Arsenic trioxide-induced death of neuroblastoma cells involves activation of Bax and does not require p53.

PURPOSE: On the basis of clinical studies showing that arsenic trioxide (As(2)O(3)), via an apoptotic mechanism, and with minimal toxicity induces complete remission in patients with refractory acute promyelocytic leukemia and that multidrug-resistant and p53-mutated neuroblastoma cells are sensitive to As(2)O(3) both in vitro and in vivo, we searched for molecular mechanisms involved in the As(2)O(3)-induced neuroblastoma cell death.

EXPERIMENTAL DESIGN: We have studied the effect of As(2)O(3) on the expression and cellular localization of proteins involved in drug-induced death in two neuroblastoma cell lines with intact p53 and two with mutated p53, the latter two displaying multidrug resistance.
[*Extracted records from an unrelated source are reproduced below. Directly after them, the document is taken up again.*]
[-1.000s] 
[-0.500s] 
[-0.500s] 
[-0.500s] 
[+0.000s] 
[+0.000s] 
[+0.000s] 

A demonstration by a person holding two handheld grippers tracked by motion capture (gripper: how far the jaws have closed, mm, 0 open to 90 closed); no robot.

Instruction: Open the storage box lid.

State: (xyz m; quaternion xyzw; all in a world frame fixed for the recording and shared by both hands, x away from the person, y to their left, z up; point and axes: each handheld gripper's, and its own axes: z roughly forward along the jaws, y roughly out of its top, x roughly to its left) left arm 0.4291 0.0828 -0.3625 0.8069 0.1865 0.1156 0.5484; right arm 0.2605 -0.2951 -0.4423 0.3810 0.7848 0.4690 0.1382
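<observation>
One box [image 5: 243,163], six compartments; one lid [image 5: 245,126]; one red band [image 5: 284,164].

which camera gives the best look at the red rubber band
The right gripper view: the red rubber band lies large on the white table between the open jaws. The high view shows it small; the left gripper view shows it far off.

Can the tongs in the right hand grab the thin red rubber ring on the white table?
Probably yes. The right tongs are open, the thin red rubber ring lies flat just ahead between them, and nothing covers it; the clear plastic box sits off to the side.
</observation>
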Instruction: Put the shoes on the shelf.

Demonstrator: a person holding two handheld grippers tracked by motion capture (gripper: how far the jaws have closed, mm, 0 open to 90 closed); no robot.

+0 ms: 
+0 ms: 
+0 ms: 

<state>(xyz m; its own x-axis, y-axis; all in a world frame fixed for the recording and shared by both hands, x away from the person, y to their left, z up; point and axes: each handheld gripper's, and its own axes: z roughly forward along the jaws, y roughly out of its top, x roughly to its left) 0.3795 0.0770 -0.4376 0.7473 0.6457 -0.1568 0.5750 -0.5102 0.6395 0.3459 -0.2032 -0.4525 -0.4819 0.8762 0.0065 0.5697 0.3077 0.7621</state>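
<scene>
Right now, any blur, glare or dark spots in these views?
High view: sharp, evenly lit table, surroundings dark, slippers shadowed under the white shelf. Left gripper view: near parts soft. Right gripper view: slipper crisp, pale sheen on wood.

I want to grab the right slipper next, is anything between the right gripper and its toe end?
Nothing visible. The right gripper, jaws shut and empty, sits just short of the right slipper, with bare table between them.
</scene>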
RESULTS: As(2)O(3) provoked Bax expression in all tested neuroblastoma cell lines, including SK-N-BE(2) cells with mutated p53 and LA-N-1 cells, which have a deleted p53. In all cell lines exposed to As(2)O(3), p21 Bax was proteolytically cleaved in a calpain-dependent way into the more proapoptotic p18 Bax, which was detected exclusively in a mitochondria-enriched subcellular fraction. As(2)O(3) also caused an increase of cytoplasmic cytochrome c, translocation of antiapoptosis-inducing factor to the nuclei, and a slight activation of caspase 3. However, inhibition of caspase 3 did not prevent cell death, whereas inhibition of Bax cleavage was associated with a decreased As(2)O(3)-induced cell death.

CONCLUSIONS: We show that multidrug-resistant neuroblastoma cells die after exposure to As(2)O(3), independent of functional p53, suggesting activation of a cytotoxic pathway different from that induced by conventional chemotherapeutic agents. We further propose that proteolytic activation of Bax is an important event in As(2)O(3)-induced cell death.